### What you have to do
Provide only the number of lines below that contain the word "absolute".

### Stored data
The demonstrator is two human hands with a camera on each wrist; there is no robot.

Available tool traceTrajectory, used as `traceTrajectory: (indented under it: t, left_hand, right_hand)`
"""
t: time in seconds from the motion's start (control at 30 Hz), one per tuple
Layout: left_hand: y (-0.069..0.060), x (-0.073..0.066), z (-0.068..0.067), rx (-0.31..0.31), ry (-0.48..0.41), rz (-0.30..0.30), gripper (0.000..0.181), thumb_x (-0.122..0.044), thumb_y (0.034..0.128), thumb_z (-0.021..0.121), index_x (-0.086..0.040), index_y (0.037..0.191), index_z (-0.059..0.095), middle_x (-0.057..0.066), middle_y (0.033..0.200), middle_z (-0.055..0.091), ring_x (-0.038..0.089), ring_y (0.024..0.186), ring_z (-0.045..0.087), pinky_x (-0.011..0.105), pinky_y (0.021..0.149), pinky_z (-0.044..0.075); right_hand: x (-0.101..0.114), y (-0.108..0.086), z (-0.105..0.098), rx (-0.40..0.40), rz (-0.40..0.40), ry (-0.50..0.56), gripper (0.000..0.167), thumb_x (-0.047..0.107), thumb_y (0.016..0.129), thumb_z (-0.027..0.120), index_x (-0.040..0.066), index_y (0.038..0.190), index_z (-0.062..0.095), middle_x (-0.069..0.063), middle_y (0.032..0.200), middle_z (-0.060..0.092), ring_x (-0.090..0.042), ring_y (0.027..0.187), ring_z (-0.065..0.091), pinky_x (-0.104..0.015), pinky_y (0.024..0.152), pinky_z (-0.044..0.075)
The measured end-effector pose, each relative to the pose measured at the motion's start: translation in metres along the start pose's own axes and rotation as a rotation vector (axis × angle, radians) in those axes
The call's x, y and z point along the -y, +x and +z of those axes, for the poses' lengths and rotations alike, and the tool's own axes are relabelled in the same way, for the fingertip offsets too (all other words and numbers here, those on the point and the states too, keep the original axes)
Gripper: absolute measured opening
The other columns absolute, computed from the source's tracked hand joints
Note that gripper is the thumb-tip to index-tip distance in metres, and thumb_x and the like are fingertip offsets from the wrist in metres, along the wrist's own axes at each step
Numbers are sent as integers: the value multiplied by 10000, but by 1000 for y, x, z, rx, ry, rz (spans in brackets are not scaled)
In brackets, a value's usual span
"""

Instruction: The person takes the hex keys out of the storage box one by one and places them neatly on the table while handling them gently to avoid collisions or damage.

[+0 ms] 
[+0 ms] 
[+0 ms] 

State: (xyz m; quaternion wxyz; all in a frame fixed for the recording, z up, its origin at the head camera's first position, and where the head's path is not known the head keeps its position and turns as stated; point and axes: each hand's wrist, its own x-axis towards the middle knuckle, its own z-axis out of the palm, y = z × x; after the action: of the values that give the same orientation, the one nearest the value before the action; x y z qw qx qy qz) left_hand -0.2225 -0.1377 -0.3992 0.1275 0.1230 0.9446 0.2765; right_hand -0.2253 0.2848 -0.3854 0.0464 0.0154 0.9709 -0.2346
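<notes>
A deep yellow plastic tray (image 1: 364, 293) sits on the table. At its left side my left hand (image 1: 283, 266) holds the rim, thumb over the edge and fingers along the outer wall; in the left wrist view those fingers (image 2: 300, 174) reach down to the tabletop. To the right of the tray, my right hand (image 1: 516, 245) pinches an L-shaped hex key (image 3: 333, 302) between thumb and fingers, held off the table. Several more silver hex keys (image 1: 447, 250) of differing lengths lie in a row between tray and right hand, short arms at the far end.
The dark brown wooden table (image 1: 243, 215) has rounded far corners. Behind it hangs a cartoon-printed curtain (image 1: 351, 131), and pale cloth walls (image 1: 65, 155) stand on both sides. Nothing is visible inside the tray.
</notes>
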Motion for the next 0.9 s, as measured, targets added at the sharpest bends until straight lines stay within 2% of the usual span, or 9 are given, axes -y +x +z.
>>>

### Task output
2